### WHAT NEEDS TO BE DONE
For this exercise, please reproduce the records below word for word, from the first line through the line with "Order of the".

** Opening INPUT block **

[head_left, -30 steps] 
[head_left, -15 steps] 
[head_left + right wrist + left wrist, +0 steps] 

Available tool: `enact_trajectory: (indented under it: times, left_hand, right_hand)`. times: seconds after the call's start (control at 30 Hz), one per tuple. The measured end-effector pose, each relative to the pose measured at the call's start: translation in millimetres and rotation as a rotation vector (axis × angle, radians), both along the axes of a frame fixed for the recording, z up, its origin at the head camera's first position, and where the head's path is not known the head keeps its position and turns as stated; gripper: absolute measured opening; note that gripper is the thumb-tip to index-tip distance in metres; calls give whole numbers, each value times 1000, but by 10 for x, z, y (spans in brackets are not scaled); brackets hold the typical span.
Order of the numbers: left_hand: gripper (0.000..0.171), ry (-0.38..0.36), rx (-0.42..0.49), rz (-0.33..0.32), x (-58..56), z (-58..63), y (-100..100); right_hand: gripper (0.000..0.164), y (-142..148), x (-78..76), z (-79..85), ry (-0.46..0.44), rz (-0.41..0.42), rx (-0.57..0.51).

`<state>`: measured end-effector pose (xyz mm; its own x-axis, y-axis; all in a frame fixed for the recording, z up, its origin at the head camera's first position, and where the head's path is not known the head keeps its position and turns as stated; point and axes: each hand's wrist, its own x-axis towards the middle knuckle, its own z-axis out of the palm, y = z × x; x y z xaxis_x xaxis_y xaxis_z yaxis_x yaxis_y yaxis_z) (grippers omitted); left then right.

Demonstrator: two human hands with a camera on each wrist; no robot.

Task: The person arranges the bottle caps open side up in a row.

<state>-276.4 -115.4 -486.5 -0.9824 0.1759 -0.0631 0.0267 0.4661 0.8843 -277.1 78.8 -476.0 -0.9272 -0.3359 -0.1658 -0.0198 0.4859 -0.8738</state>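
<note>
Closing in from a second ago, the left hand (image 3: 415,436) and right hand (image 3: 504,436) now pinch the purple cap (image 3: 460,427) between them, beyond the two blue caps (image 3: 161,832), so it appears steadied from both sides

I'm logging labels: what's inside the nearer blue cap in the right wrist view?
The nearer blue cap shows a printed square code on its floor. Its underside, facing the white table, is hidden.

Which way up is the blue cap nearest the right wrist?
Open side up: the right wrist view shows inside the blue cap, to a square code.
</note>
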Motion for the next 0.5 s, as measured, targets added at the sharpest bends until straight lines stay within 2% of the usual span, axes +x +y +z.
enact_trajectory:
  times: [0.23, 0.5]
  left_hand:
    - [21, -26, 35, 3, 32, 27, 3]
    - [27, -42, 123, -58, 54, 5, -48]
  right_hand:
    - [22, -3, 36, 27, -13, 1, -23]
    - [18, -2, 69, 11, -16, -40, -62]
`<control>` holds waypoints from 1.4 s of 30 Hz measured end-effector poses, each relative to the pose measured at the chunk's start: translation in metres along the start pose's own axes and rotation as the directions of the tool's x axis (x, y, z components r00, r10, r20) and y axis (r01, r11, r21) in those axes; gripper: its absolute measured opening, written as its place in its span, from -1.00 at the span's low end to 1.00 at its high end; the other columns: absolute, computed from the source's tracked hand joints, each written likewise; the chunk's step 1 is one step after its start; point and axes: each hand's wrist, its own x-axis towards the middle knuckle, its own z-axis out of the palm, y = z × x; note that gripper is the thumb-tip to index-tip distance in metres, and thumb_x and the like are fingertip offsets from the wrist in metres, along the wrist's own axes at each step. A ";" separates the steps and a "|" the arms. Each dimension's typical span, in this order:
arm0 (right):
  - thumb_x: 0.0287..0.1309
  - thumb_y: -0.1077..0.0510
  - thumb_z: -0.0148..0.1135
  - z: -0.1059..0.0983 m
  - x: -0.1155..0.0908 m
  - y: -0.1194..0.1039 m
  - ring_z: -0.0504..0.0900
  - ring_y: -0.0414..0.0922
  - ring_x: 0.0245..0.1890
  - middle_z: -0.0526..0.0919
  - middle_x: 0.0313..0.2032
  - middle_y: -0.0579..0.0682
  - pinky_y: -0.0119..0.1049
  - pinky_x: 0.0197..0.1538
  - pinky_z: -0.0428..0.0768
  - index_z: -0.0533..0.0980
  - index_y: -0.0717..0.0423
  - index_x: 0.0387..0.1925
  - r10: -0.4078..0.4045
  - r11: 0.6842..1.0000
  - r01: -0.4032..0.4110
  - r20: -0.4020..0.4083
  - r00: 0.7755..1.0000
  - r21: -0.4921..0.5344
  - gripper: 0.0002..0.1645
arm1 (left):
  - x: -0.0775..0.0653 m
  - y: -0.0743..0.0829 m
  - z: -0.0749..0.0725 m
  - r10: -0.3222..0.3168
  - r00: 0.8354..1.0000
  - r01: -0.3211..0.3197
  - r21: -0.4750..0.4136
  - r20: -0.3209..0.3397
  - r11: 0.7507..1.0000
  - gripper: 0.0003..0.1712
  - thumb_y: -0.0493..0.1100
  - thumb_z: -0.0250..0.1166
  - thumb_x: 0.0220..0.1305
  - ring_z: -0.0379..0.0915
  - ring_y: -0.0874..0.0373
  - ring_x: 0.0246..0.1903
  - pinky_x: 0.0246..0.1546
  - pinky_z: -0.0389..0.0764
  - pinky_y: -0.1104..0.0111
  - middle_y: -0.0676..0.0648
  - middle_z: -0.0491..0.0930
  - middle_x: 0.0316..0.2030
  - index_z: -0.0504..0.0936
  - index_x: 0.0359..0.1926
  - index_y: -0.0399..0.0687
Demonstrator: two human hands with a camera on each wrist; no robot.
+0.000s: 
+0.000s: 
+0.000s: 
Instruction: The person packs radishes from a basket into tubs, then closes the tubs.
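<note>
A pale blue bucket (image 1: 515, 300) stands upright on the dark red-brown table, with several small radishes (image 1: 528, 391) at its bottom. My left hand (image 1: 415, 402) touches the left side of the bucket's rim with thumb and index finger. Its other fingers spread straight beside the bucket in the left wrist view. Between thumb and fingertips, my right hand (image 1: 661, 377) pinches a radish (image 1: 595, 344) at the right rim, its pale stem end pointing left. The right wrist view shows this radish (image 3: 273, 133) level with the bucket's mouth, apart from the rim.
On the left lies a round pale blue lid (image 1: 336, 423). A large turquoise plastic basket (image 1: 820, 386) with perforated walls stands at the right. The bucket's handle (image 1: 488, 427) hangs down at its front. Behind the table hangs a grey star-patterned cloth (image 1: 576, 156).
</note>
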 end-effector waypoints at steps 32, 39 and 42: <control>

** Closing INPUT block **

### EXERCISE OUTPUT
[head_left, -30 steps] 
[head_left, -15 steps] 
[head_left + right wrist + left wrist, +0 steps] 

Available tool: `enact_trajectory: (indented under it: times, left_hand, right_hand)`. times: seconds after the call's start (control at 30 Hz), one per tuple. The measured end-effector pose, each relative to the pose measured at the call's start: translation in millimetres and rotation as a rotation vector (axis × angle, radians), both along the axes of a frame fixed for the recording, z up, its origin at the head camera's first position, and where the head's path is not known the head keeps its position and turns as stated; gripper: absolute measured opening; note that gripper is the thumb-tip to index-tip distance in metres; calls give whole numbers, each value times 1000, but by 10 for x, z, y (spans in brackets are not scaled); brackets hold the typical span.
Order of the numbers: left_hand: gripper (0.000..0.171), ry (-0.38..0.36), rx (-0.42..0.49), rz (-0.33..0.32), x (-58..56), z (-58..63), y (-100..100); right_hand: gripper (0.000..0.164), y (-142..148), x (-78..76), z (-79..85), ry (-0.46..0.44), rz (-0.41..0.42), rx (-0.57..0.51).

No other output is needed; the exercise is complete.